Or with the binary arithmetic:

bool is_odd(int n) {
    return n & 1;
}

==Performance issues==
Modulo operations might be implemented such that a division with a remainder is calculated each time. For special cases, on some hardware, faster alternatives exist. For example, the modulo of powers of 2 can alternatively be expressed as a bitwise AND operation (assuming x is a positive integer, or using a non-truncating definition):
x % 2^{n} == x & (2^{n} - 1)

Examples:
x % 2 == x & 1
x % 4 == x & 3
x % 8 == x & 7

In devices and software that implement bitwise operations more efficiently than modulo, these alternative forms can result in faster calculations.

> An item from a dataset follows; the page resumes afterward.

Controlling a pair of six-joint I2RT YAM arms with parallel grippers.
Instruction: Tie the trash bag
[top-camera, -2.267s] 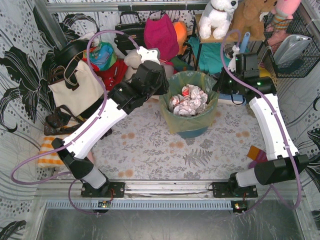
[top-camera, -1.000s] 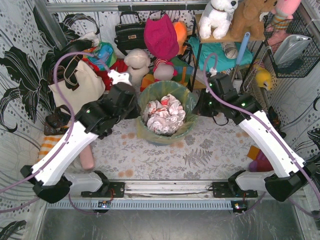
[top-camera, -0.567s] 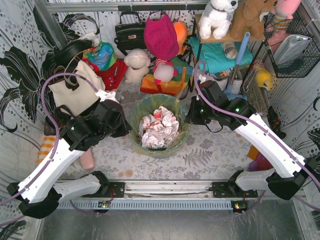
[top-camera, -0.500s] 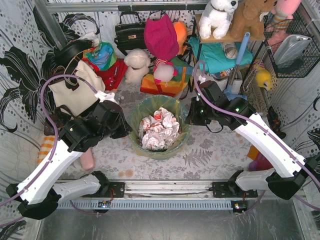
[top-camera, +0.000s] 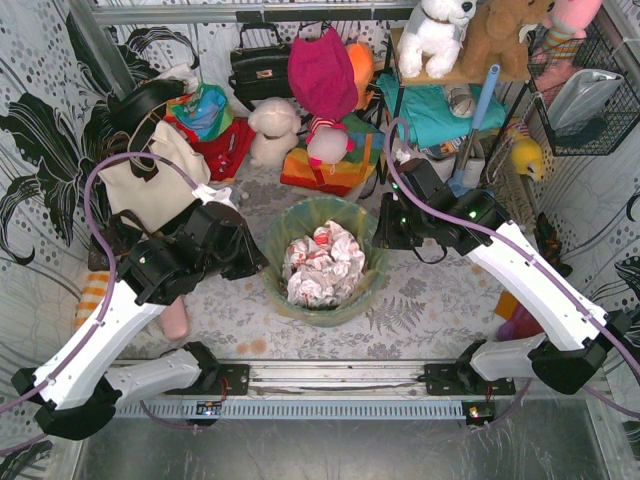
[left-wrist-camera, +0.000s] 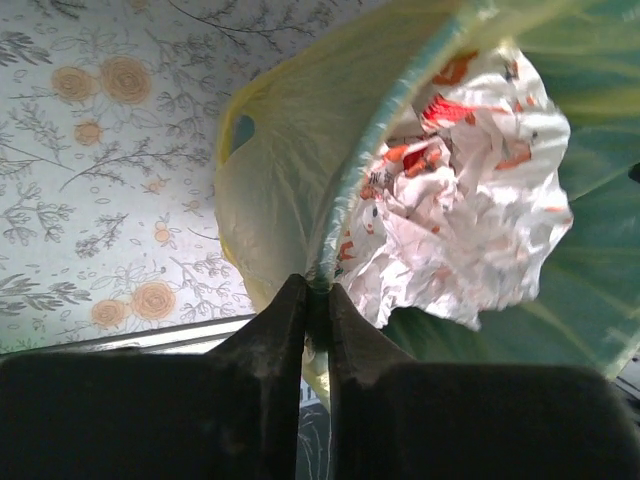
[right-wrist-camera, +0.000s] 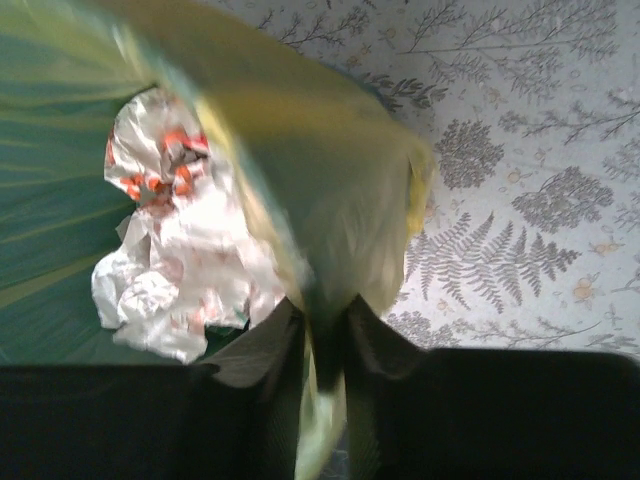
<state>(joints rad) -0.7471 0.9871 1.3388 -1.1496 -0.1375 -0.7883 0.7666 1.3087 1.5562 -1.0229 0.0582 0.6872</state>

Compiler optimizations may recognize expressions of the form expression % constant where constant is a power of two and automatically implement them as expression & (constant-1), allowing the programmer to write clearer code without compromising performance. This simple optimization is not possible for languages in which the result of the modulo operation has the sign of the dividend (including C), unless the dividend is of an unsigned integer type. This is because, if the dividend is negative, the modulo will be negative, whereas expression & (constant-1) will always be positive. For these languages, the equivalence x % 2^{n} == x < 0 ? x | ~(2^{n} - 1) : x & (2^{n} - 1) has to be used instead, expressed using bitwise OR, NOT and AND operations.

Optimizations for general constant-modulus operations also exist by calculating the division first using the constant-divisor optimization.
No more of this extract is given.